Pastika referenced a March report that her organization compiled, titled the Midwest Open Government Project. It focuses specifically on the Freedom of Information and Open Meetings Acts in select states, including Illinois, Ohio, Wisconsin, Michigan, and Minnesota. Illinois ranks poorly on both counts, and Pastika recommends pursuit of the related measures embedded in the Illinois Reform Commission's 100 Day Report.
Canary testified before the so-called Quinn Commission on February 23 and stands as a leading voice in favor of comprehensive campaign finance reform in the state. Calling Illinois "the Wild West of political ethics and campaign finance practices," Canary is pushing for contribution limits, more transparency, and a transition toward public financing of campaigns.
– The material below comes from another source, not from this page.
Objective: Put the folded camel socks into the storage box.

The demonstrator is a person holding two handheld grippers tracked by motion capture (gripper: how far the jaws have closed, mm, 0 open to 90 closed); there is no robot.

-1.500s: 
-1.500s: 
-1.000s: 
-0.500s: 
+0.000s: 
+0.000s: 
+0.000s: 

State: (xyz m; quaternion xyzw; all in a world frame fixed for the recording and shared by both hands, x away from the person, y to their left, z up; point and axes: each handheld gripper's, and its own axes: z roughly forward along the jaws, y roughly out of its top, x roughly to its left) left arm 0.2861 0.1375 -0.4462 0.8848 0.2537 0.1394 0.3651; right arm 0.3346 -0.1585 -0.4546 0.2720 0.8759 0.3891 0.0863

Several of the 60 audience members in attendance asked how they could take part in the process of pushing for wholesale changes to the way the State of Illinois conducts business. Canary said we should call or write our state legislators (the ICPR has the tools on its web site) and pressure them to consider the various elements of the Quinn Commission Report. Given the dearth of citizen response, a dozen or so letters can spur action, according to Canary. Pastika and Chase both stressed the power of letters to the editor of local newspapers, and Simpson asked us to take one step further. Organize large groups of people, he suggests, and travel to Springfield to interact face-to-face with our elected officials.
The window of opportunity may be closing as the spring legislative session comes to a close at the end of May. There are indications that some of the recommended reforms are already being cast aside, and that reform-related legislation is being drafted and debated behind closed doors. Our panelists unanimously agreed that the time for citizens of the state to act is now.